People finally got their shit together and erected the formerly named North Hook Beacon, now called the Jeffrey’s Hook Lighthouse, in 1921. Its 100-candlepower light and loud fog signal vastly improved navigation for that stretch of the river. I wasn’t able to find out when or why the tower was painted red, but it was that bright crimson color that eventually rescued the lighthouse from obscurity.

Pre-Bridge Lighthouse! (photo source)

A good ten years passed by uneventfully for the lighthouse, but then, unfortunately, true obsolescence came to call. The George Washington Bridge, built almost right on top of the lighthouse, opened to traffic in October 1931, and a few years later it gained an aeronautical beacon, rendering the little lighthouse useless.

Damn beacon. *shakes fist* (photo source)

The lighthouse kept diligently shining into the dark, tended by a part-time keeper (it was one of the first battery-powered lights of its time) for another 17 years, until the Coast Guard finally shuttered its light in 1948, and put it up for sale a few years later, in the summer of 1951.

Then, something wonderful happened. Turns out, the Jeffrey’s Hook Lighthouse had captured countless hearts and minds due to Hildegarde H. Swift and Lynd Ward’s picture book The Little Red Lighthouse and the Great Gray Bridge. Author Swift felt inspired by the lighthouse when she saw its 40-foot frame beginning to be dwarfed by the construction of the George Washington Bridge, and the artist Ward created vivid watercolors based on Swift’s story and his own sketches of the area.

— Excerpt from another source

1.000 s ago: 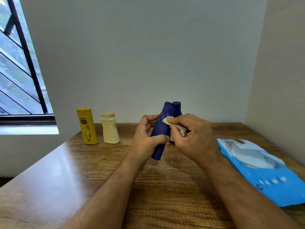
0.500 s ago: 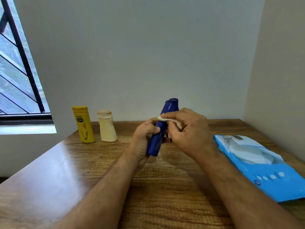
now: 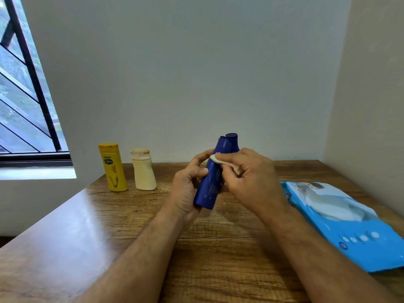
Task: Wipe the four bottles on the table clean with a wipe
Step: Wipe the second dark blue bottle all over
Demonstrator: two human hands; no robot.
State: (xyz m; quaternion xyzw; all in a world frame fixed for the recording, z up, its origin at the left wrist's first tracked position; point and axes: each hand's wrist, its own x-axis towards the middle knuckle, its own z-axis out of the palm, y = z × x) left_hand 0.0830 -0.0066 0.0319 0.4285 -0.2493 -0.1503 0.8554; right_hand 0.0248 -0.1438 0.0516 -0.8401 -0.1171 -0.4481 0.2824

The story personifies both structures- the lighthouse at first proud of the work it does in tandem with its part-time keeper, losing its confidence when the great gray bridge suddenly towers over it with its own light, and then later regaining its purpose when the bridge assures it that it still has an important job to do. It became an allegory that taught children that, no matter how small they were, they still had a special purpose in this world.

Needless to say, such an important symbol could not simply be torn down and sold off. Children and adults alike from all over the city wrote in to plead the lighthouse’s case- one 4-year old boy even offered to buy it himself. Soon, the overwhelming outpouring of support had its intended effect, and the Coast Guard transferred the lighthouse to the NYC Parks Department, making it an official part of Fort Washington Park. It joined the register of Historic Places in 1979, became a New York City Landmark in 1991, and began shining its light once again in 2002. A small victory, but a lasting one, shining through the ages, and life’s disappointments.

Twilight bloomed across the river. A very small scattering of people still occupied the space around the lighthouse with me. Two women chatted on separate stones near the riverbank. Cyclists stood next to their steeds, surveying the area before riding off again. A man strolled with his dog.

I walked over to the lighthouse to get a closer look, and once I was about ten feet away I looked to my left and suddenly realized that, from this angle, I could see a giant swath of downtown Manhattan, its own towers glittering in the distance. It all seems so far away, now.

Life is lonely again,
And only last year everything seemed so sure.
Now life is awful again,
A troughful of hearts could only be a bore.
A week in Paris will ease the bite of it,
All I care is to smile in spite of it.

Let’s all have a picnic someday, under the gaze of a happy red lighthouse and its big bridge friend.

In the meantime, we will shine our own lights, no matter how small, and guide each other through the darkness.